2013 Tbilisi anti-homophobia rally protests
|2013 Tbilisi anti-homophobia rally protests|
|Date||17 May 2013|
|Parties to the civil conflict|
An anti-homophobic rally was held in Tbilisi, Georgia, on May 17, 2013, the International Day Against Homophobia. The gay rights activists holding the rally were met by thousands of protestors opposing homosexuality, who were allowed to break through a police cordon and violently pursued them, beating and throwing stones at them. The rally, organized by Georgian LGBT-rights organization Identoba, was the first officially sanctioned anti-homophobic demonstration held in Georgia.
Two days earlier, Ilia II of Georgia, the head of the Georgian Orthodox Church, had called for banning the gay rights rally, describing homosexuality as an "anomaly and disease." The day before the rally, Prime Minister Bidzina Ivanishvili stated that LGBT individuals "have the same rights as any other social groups" in Georgia.
Dozens of gay rights activists had gathered in downtown Tbilisi for the rally. A reported 20,000 Georgian Orthodox church members protested, led by church priests, and a clash ensued in Pushkin Park, near Freedom Square. Police forces did not prevent the homophobic protesters to run to the anti homophobia rally participants, as priests asked. Anti-homophobia demonstrators were evacuated by the police in buses, which were attacked by the counter-demonstrators.
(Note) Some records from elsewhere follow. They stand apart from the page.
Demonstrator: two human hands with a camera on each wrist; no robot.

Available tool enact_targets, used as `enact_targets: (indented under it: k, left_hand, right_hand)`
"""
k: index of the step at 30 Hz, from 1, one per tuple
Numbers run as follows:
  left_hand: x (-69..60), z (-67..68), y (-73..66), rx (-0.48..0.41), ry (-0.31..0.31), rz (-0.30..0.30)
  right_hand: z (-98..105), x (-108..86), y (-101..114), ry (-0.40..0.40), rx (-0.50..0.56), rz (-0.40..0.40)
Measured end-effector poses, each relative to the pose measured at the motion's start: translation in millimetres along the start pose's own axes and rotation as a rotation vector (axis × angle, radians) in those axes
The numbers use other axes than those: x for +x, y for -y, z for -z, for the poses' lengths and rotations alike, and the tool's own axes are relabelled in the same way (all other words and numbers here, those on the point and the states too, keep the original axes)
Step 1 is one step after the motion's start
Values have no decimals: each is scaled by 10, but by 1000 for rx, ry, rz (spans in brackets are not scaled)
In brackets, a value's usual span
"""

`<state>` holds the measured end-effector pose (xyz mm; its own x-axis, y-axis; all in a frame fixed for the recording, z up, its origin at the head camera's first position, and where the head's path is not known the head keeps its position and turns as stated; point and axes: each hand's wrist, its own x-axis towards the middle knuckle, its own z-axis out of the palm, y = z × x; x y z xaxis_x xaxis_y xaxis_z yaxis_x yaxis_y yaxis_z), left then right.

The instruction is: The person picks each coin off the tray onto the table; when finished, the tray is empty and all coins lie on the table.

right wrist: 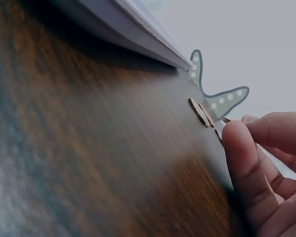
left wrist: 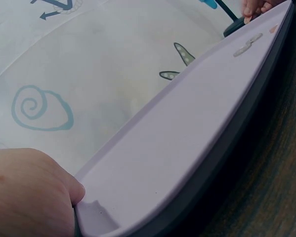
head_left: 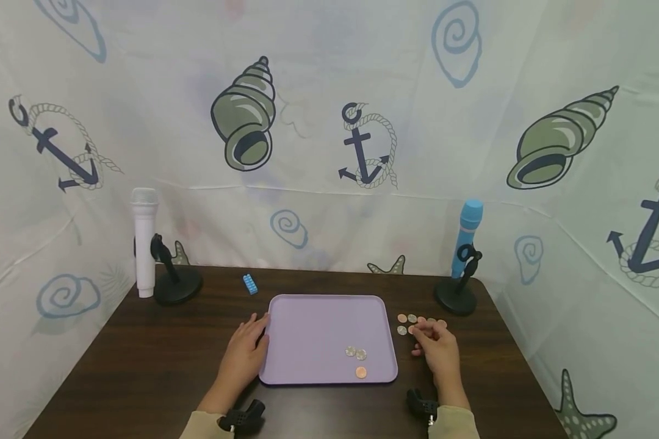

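Note:
A lilac tray (head_left: 318, 329) lies on the dark wooden table, with two silver coins (head_left: 360, 354) and one copper coin (head_left: 360, 372) near its lower right corner. The left hand (head_left: 243, 355) rests at the tray's left edge, fingers extended; in the left wrist view that hand (left wrist: 29, 192) touches the rim with a digit. Right of the tray, the right hand (head_left: 438, 353) pinches a copper coin (head_left: 412, 330) between thumb and finger, close above the table. Several copper and silver coins (head_left: 402, 318) lie beside and partly behind its fingers. The right wrist view shows the pinched coin (right wrist: 226, 120) almost edge-on.
A white microphone (head_left: 144, 244) and a black stand (head_left: 178, 285) are at the back left. At the back right, a blue microphone (head_left: 467, 231) stands by another black stand (head_left: 456, 296). A small blue brick (head_left: 249, 284) lies behind the tray. Patterned cloth hangs around the table.

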<state>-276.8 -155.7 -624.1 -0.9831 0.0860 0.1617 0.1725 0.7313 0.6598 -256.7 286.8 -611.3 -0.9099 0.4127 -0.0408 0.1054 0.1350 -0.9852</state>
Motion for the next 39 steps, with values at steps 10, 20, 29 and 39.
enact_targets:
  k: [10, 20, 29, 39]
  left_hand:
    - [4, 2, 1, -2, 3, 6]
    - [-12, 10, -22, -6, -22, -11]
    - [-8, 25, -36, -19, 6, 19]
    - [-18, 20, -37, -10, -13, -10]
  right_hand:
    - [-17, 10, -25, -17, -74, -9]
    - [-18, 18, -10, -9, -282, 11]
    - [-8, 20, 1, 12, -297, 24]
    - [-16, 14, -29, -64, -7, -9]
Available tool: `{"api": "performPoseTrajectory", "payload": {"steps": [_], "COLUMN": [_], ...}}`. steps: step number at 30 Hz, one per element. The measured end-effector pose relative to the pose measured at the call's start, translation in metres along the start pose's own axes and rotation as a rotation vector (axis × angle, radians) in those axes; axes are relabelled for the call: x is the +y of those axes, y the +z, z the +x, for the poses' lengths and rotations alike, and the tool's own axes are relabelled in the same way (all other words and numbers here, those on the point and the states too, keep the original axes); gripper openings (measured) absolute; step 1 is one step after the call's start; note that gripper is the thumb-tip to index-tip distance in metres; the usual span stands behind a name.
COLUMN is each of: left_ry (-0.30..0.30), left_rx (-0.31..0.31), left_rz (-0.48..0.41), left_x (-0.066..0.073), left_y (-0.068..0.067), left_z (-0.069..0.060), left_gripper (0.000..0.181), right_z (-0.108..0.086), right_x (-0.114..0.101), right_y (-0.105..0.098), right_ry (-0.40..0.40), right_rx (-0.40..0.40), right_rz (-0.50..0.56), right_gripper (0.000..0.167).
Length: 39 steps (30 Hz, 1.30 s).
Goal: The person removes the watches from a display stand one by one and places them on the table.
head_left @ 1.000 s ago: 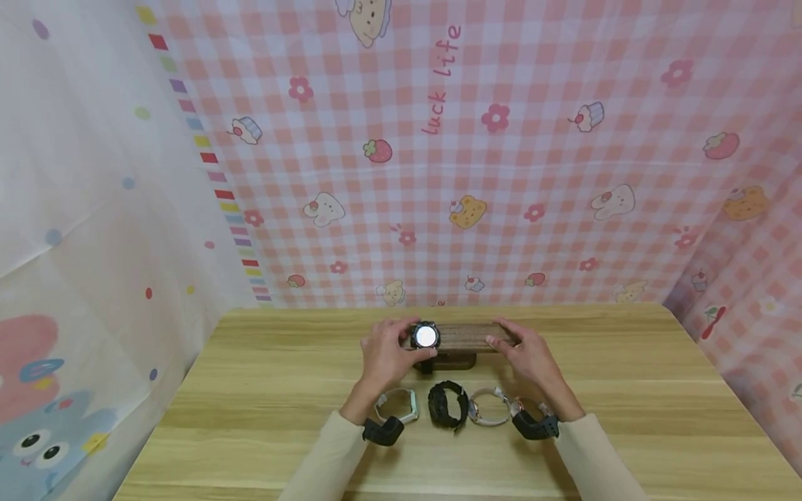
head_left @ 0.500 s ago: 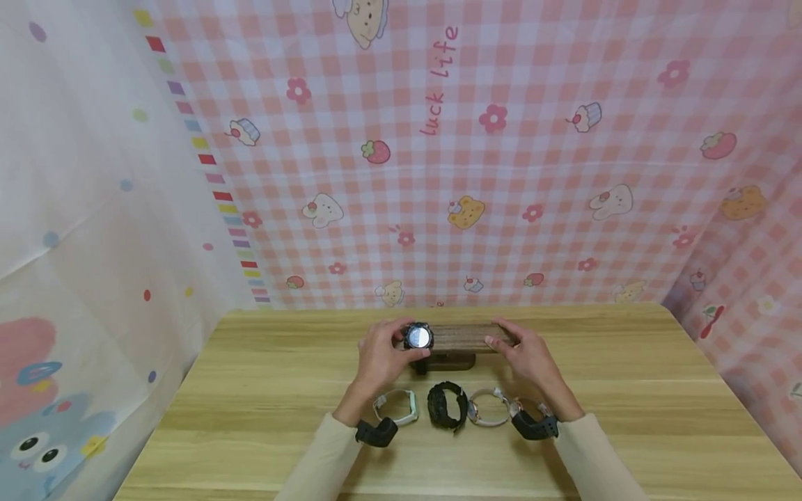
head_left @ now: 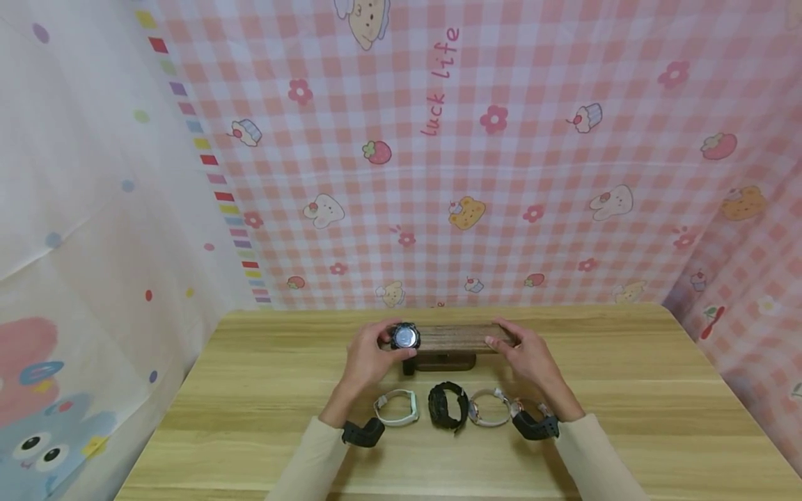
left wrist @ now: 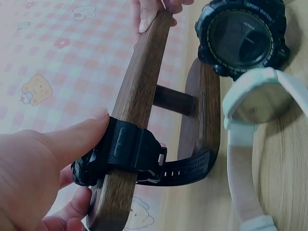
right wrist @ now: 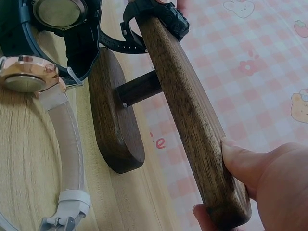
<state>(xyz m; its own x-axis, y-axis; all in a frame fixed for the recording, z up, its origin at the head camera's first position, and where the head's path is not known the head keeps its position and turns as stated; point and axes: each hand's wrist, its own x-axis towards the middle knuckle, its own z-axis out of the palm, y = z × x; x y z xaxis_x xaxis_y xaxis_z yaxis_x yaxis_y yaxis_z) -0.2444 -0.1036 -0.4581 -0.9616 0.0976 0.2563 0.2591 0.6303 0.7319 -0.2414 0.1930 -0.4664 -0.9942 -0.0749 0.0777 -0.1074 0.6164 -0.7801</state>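
A black sport watch [head_left: 406,337] is strapped round the left end of a dark wooden watch stand's bar [head_left: 457,339]. My left hand [head_left: 367,353] grips that watch, thumb on the near side and fingers behind. In the left wrist view the watch's black strap [left wrist: 126,144] wraps the bar, its loose tail hanging toward the base [left wrist: 199,115]. The bar's right end is held by my right hand [head_left: 528,353], thumb in front, as the right wrist view also shows with the thumb [right wrist: 245,161] on the wood.
In front of the stand several watches lie in a row on the wooden table [head_left: 250,390]: a white one [head_left: 410,407], a black one [head_left: 447,406], and one with a pale strap [head_left: 490,408]. Another [head_left: 526,406] sits partly behind the right wrist's camera. A pink checked cloth [head_left: 401,174] hangs behind.
My left hand has slid the black watch leftward along the bar toward its left end. The right hand has stayed on the bar's right end.
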Motion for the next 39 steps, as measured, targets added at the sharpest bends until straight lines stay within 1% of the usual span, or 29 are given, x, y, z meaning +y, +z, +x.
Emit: {"api": "performPoseTrajectory", "payload": {"steps": [5,11,15,20,28,34,39], "left_ry": [-0.002,-0.04,-0.046,-0.046,-0.045,-0.075,-0.088], "left_rx": [-0.012,-0.037,-0.045,-0.046,-0.044,-0.044,-0.039], "left_rz": [-0.006,-0.05,-0.081,-0.113,-0.141,-0.156,-0.147], "left_x": [-0.005,-0.01,-0.016,-0.022,-0.029,-0.03,-0.034], "left_y": [-0.005,-0.012,-0.015,-0.019,-0.023,-0.028,-0.031], "left_z": [0.0,-0.001,-0.002,-0.003,-0.003,-0.005,-0.007], "left_gripper": [0.062,0.062,0.061,0.06,0.059,0.059,0.057], "right_z": [0.001,0.001,0.001,0.001,0.001,0.001,0.001], "right_x": [0.001,0.001,0.002,0.001,0.001,0.002,0.002], "right_y": [0.0,0.0,-0.001,-0.001,-0.001,-0.001,-0.001], "right_ry": [0.003,0.007,0.008,0.001,-0.008,-0.022,-0.029], "right_rx": [0.0,-0.006,-0.007,-0.005,-0.006,-0.003,-0.001], "right_rz": [-0.013,-0.027,-0.036,-0.036,-0.033,-0.033,-0.035], "right_gripper": [0.053,0.053,0.053,0.053,0.053,0.053,0.053]}}
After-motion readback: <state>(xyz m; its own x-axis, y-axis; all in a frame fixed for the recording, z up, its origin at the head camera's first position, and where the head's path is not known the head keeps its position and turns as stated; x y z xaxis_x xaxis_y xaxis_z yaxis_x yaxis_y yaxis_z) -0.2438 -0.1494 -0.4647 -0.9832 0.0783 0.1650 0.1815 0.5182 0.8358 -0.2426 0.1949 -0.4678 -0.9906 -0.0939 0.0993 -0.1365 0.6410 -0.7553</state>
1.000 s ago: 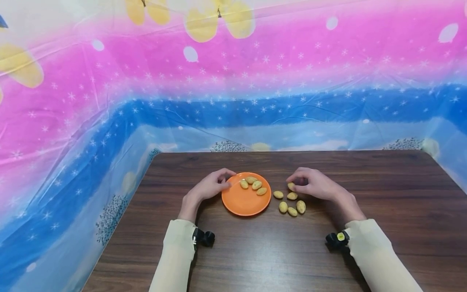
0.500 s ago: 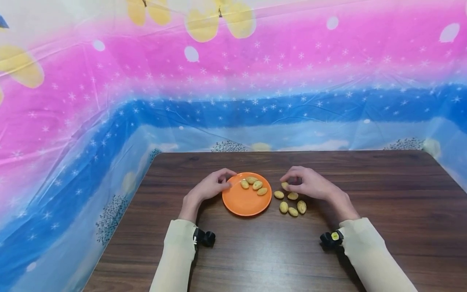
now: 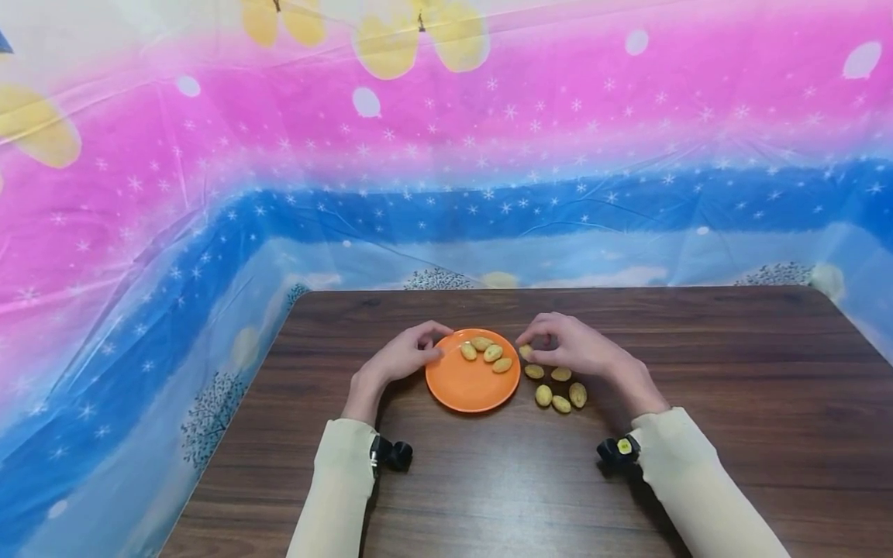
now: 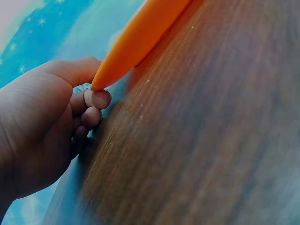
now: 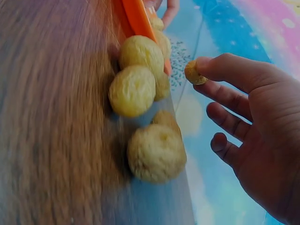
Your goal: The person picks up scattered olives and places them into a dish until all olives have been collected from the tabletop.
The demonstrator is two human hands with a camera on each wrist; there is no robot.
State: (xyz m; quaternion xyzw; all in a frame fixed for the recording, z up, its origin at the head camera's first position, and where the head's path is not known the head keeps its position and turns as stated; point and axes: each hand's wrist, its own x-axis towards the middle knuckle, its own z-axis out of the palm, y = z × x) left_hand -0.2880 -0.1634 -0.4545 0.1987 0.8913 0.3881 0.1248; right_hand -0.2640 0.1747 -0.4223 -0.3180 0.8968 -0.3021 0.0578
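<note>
Fingers [image 5: 227, 96] of the right hand [image 3: 579, 345] pinch a yellow piece [image 3: 526, 353], farther left than a second ago, bringing it near the orange plate [image 3: 460, 391] and its four pieces [image 3: 492, 353]; five others [image 3: 577, 395] lie on the desk [image 3: 488, 480]. The left hand [image 3: 401, 353] pinches the plate's rim.

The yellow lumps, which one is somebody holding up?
The pinched lump, between thumb and finger of the right hand beside the orange plate. The other lumps lie on that plate or the table.
</note>
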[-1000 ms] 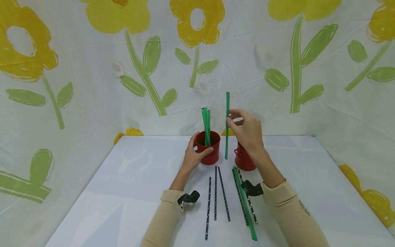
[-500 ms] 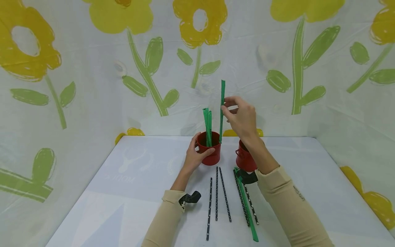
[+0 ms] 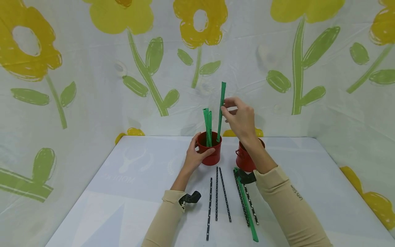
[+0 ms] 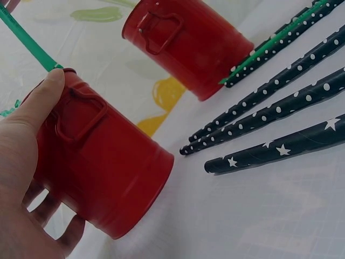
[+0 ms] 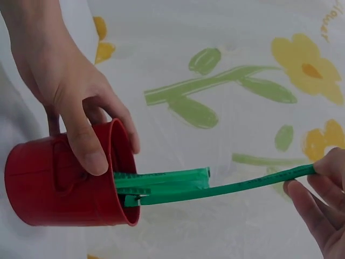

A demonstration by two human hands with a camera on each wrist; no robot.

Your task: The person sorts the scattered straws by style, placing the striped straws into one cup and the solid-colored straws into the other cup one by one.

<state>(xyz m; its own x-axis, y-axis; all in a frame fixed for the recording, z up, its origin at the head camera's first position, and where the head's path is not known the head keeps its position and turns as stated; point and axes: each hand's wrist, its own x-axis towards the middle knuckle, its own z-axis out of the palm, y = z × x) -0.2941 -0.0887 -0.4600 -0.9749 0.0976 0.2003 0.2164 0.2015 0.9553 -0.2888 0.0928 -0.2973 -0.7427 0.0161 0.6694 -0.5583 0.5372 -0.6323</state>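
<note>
A slim green strip [image 3: 220,120] stands tilted over the left-hand red bucket [image 3: 213,159], its lower end just inside the rim and most of its length above it. The right hand [image 3: 242,118] pinches it between thumb and fingertips, well above that rim; seen from the right wrist, it bows slightly. Beside its lower end, the other green strips [image 3: 206,124] lean together in the mouth, and this looks the likeliest trouble spot: pushed down at a slant, the tip could snag on them or on the rim, and so thin a thing (it seems flat and bendy) would probably buckle. The left hand [image 3: 194,156] grips the bucket, thumb across the near side by the rim, fingers parted around the wall; were that hold to loosen, a sideways nudge might tip it. Close by stands a second red bucket [image 3: 244,161], partly behind the right forearm, which could knock it by swinging low. Nearer the person, dark patterned straws [image 3: 216,195] and another green strip [image 3: 249,209] lie on the table [image 3: 123,192].
</note>
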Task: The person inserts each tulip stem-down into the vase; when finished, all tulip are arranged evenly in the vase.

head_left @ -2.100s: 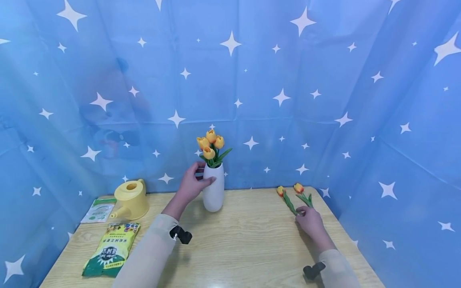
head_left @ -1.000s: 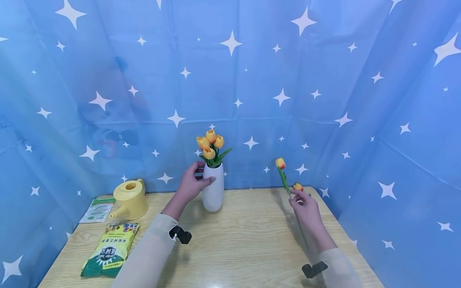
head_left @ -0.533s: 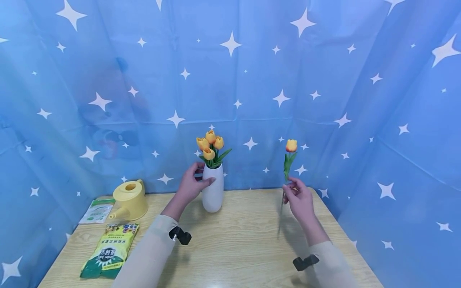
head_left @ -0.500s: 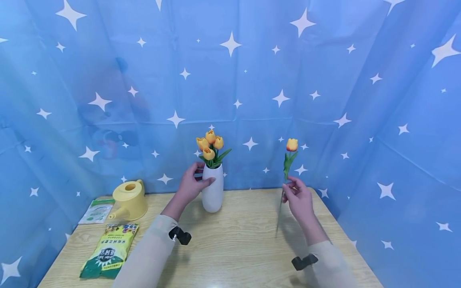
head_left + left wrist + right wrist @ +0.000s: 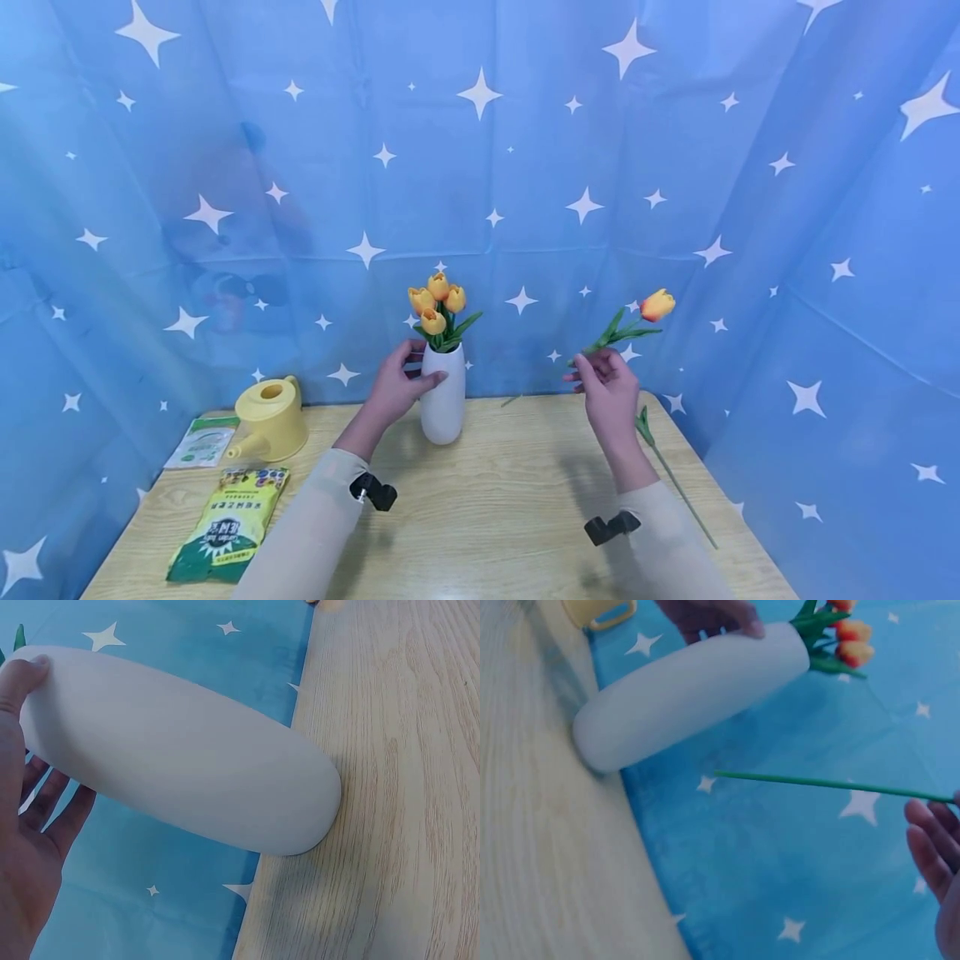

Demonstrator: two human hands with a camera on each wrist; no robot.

According to different sources, 17 to 28 people were injured as a results of the clashes.
The violence was widely condemned by foreign embassies, and non-governmental organisations including Transparency Georgia, the Georgian Young Lawyers' Organization and Amnesty International. Ilia II of Georgia condemned any violence, but reiterated his view that homosexuality is a sin and should not be popularized. The Ministry of Internal Affairs launched an investigation and promised prosecution of the perpetrators. Paul Rimple and Mark Mullen have described the events as part of a larger struggle between the church and the secular government.